Top of Input data

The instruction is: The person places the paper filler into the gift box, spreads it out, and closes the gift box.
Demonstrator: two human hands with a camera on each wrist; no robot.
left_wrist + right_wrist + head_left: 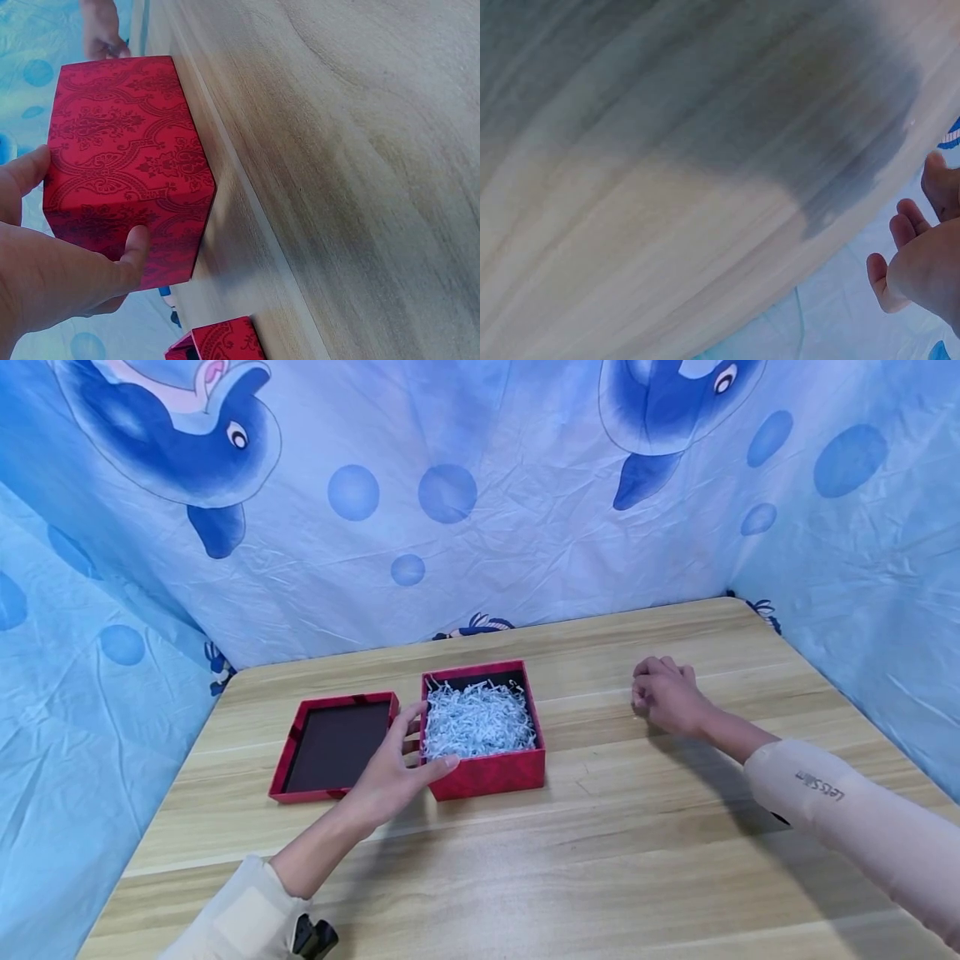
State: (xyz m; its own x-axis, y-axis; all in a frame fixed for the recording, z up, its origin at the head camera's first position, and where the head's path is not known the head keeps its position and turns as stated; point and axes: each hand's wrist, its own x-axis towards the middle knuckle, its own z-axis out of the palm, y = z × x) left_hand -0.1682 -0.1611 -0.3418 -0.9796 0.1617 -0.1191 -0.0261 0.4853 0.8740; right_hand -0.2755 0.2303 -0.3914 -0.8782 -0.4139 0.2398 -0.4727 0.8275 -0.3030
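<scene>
An uncovered red box [489,775] with a dark damask pattern stands mid-table, filled with pale blue shredded paper [480,718]. My left hand [390,777] holds its near left corner, the thumb at the near rim and the fingers along the left side. In the left wrist view, the thumb [136,244] lies against the patterned wall of the box. Over the table to the right of the box is my right hand [666,695], palm down with bent fingers. The right wrist view shows its fingers loosely curled and apart, with nothing visible between them.
To the left of the box lies its red lid [337,747], dark inside face up. A wood-grain table [600,852] carries everything. Blue dolphin-print cloth [525,560] hangs behind and along both sides of the table.
</scene>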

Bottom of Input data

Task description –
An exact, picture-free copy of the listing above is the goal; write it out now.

Completed exercise –
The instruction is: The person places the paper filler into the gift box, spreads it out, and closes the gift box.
Demonstrator: two human hands with a camera on each wrist; no robot.
left_wrist + right_wrist + head_left: 
State: (xyz m; its own x-axis, y-axis; all in a frame fixed for the recording, z up, its origin at the head camera's first position, and where the head's path is not known the head keeps its position and turns as stated; point and axes: each hand's wrist, its own x-axis towards the middle knuckle, its own z-axis out of the palm, y = z × x) left_hand -0.1682 -0.1611 -0.3418 -0.9796 0.1617 -0.1191 -0.0261 0.4853 0.8740; right_hand -0.2755 0.2303 -0.3914 -0.8782 -0.4139 0.2398 -0.4727 0.8275 -0.3030
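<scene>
An uncovered red box [489,775] with a dark damask pattern stands mid-table, filled with pale blue shredded paper [480,718]. My left hand [390,777] holds its near left corner, the thumb at the near rim and the fingers along the left side. In the left wrist view, the thumb [136,244] lies against the patterned wall of the box. Over the table to the right of the box is my right hand [666,695], palm down with bent fingers. The right wrist view shows its fingers loosely curled and apart, with nothing visible between them.
To the left of the box lies its red lid [337,747], dark inside face up. A wood-grain table [600,852] carries everything. Blue dolphin-print cloth [525,560] hangs behind and along both sides of the table.
</scene>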

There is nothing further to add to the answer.